● **TO DO**
Start at the line below containing "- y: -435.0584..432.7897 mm" and stop at the line containing "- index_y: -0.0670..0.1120". Repeat every line of that stretch exactly, and nothing outside it.

● **DATA SHOWN**
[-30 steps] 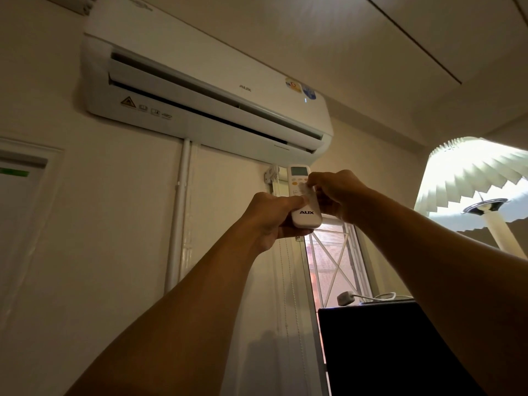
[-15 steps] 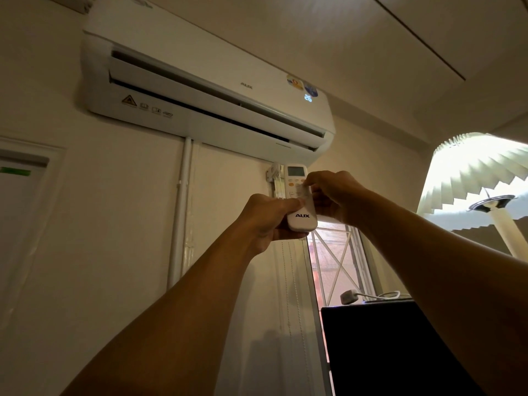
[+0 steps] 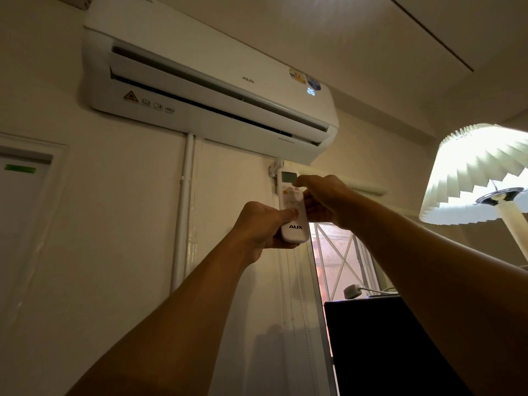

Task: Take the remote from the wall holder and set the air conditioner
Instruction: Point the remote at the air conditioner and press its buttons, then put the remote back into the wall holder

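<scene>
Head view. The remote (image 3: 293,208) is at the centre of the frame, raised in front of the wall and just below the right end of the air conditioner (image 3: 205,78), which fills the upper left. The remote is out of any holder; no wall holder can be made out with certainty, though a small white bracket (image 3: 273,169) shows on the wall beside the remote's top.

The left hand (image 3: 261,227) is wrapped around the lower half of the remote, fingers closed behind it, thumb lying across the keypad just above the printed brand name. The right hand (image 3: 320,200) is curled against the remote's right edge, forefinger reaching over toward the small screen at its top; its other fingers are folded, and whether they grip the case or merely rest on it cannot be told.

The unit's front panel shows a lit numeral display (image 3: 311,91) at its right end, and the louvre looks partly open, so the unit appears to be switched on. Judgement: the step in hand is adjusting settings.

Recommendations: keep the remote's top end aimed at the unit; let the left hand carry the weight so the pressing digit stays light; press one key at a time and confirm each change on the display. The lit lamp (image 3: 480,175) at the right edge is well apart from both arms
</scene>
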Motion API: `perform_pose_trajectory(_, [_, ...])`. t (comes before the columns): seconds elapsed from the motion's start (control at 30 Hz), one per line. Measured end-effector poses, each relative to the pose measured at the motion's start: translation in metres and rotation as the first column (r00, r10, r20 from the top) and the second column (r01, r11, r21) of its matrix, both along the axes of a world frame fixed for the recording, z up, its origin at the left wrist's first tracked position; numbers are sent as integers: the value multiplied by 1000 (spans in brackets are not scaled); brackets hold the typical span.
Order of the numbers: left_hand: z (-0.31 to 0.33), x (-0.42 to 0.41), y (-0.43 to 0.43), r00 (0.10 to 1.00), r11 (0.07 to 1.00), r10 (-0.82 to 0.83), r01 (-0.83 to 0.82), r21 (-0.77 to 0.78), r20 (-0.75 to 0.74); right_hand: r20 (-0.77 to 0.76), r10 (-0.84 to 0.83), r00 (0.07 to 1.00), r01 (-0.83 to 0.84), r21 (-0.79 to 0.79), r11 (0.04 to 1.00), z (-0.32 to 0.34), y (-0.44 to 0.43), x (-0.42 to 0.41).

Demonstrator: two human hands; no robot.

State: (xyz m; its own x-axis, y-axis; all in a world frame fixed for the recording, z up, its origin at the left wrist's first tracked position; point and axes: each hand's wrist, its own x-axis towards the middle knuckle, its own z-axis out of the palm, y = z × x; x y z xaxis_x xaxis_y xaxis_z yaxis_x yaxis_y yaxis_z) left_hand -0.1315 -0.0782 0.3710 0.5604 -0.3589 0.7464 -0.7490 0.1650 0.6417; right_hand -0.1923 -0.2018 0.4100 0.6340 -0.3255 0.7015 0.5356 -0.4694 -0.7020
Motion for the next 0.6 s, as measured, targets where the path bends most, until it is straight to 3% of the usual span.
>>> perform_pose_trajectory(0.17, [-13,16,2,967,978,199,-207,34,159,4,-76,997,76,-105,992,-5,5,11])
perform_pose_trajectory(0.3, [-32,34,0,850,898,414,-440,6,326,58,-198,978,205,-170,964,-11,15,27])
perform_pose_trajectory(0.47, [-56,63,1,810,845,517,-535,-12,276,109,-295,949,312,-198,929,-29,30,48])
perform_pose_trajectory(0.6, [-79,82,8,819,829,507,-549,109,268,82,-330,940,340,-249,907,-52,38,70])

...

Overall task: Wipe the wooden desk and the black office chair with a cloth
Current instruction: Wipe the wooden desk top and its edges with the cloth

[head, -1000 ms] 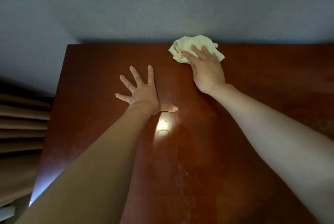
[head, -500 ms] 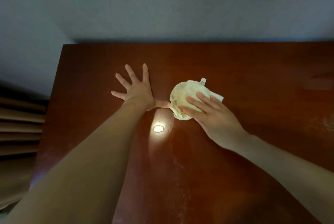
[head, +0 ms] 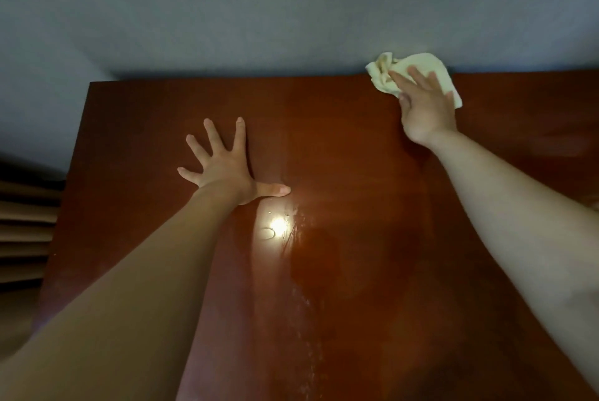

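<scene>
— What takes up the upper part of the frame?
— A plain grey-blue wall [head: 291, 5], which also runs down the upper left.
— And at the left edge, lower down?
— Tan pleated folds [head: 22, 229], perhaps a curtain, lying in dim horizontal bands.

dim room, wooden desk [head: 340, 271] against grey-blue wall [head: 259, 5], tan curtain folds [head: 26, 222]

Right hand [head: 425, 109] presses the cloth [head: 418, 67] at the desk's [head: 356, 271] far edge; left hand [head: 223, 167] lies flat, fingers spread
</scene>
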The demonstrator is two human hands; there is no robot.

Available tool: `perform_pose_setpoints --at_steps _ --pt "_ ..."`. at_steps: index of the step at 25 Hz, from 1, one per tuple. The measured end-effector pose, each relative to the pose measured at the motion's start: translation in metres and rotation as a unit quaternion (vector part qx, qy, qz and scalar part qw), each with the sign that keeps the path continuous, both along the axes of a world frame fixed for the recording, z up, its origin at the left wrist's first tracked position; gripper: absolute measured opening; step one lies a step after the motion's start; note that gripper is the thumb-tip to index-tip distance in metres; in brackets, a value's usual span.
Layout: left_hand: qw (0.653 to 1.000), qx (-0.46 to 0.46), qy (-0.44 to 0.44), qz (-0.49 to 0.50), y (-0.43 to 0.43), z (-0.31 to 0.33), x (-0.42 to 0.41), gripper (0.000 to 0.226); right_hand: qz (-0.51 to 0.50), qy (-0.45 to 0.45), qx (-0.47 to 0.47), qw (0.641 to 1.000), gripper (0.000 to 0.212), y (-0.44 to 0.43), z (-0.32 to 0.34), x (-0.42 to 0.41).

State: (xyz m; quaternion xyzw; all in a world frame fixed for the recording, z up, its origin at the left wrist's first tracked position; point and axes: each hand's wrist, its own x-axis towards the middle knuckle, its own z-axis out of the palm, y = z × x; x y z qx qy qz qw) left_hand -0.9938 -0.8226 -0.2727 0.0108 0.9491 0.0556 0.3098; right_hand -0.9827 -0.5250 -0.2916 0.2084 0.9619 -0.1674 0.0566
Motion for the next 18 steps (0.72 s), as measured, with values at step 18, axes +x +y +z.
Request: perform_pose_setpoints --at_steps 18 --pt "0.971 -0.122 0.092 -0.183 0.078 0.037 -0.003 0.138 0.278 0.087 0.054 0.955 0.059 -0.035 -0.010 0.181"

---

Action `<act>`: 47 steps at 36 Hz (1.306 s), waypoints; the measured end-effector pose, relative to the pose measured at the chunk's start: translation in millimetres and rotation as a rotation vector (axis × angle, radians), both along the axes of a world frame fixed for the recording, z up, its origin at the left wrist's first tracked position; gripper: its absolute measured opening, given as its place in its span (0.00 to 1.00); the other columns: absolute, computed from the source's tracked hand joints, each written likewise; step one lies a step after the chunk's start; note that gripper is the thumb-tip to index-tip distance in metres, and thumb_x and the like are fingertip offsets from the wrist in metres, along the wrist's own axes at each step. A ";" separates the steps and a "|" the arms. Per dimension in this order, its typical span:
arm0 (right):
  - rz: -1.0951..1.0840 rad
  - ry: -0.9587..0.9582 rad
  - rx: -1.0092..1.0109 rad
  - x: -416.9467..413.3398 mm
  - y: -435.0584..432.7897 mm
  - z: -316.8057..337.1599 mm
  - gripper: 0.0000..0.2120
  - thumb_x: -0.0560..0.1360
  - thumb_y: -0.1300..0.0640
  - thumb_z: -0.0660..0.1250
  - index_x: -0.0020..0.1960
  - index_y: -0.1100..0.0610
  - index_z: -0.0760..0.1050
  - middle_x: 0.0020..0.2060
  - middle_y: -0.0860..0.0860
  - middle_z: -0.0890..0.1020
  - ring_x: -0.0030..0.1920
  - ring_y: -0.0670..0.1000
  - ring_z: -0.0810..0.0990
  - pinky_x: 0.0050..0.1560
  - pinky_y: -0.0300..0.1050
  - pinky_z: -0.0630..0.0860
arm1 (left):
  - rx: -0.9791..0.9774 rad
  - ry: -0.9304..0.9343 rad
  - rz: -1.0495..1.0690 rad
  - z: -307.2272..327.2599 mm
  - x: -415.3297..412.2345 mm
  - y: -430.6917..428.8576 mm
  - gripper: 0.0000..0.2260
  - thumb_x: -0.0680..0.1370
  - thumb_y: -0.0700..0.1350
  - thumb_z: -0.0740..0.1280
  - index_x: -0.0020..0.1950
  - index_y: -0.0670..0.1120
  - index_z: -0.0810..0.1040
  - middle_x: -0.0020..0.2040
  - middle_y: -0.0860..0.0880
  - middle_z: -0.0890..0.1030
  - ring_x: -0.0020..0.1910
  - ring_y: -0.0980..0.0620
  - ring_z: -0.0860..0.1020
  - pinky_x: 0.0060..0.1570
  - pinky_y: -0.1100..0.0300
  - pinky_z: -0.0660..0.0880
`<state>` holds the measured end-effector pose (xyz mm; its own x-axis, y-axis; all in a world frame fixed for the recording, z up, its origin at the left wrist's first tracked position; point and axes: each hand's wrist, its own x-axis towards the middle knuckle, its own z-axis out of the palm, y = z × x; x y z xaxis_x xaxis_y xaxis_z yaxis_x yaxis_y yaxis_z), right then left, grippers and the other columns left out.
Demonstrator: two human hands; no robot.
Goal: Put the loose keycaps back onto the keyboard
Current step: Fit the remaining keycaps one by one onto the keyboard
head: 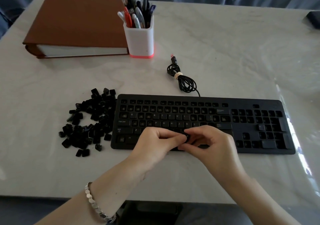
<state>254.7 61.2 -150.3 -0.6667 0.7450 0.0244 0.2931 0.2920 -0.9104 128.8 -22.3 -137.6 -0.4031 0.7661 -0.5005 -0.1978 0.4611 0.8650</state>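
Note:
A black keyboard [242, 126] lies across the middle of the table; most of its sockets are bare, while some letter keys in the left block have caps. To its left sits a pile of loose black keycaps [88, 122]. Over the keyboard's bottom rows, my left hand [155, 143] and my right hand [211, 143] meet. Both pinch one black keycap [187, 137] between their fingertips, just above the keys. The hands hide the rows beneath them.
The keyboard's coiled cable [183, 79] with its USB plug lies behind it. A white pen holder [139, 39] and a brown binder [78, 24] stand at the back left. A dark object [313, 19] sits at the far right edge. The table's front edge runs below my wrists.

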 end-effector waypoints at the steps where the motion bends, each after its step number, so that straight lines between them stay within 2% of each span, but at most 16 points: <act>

● **ANSWER TO THIS PROBLEM**
  - y: -435.0584..432.7897 mm
  - z: -316.8057..337.1599 mm
  - gripper: 0.0000..0.2120
  - thumb_x: -0.0560..0.1360
  - thumb_y: -0.1300..0.0640
  - thumb_z: -0.0660..0.1250
  - index_x: -0.0020..0.1960
  - index_y: -0.1100..0.0610
  - index_z: -0.0760..0.1050
  - middle_x: 0.0020..0.2060
  - middle_y: -0.0860..0.0860
  - middle_z: -0.0890..0.1020
  - ring_x: -0.0030..0.1920
  - ring_y: -0.0670..0.1000
  - ring_z: -0.0810..0.0990
  - pinky_x: 0.0050..0.1560
  - pinky_y: -0.0300..0.1050
  - pinky_z: -0.0630..0.0860
arm1 (left):
  - rx: -0.9791..0.9774 rad
  - ry: -0.9304..0.9343 rad
  - rz: -1.0495..1.0690 rad
  - z: -307.2272..327.2599 mm
  - x: -415.3297..412.2345 mm
  - y: -430.6917..428.8576 mm
  - gripper: 0.0000..0.2260
  - thumb_x: -0.0680..0.1370
  - thumb_y: -0.0700..0.1350
  - thumb_z: -0.0740..0.1280
  - index_x: -0.0020..0.1950
  - index_y: -0.0670..0.1120

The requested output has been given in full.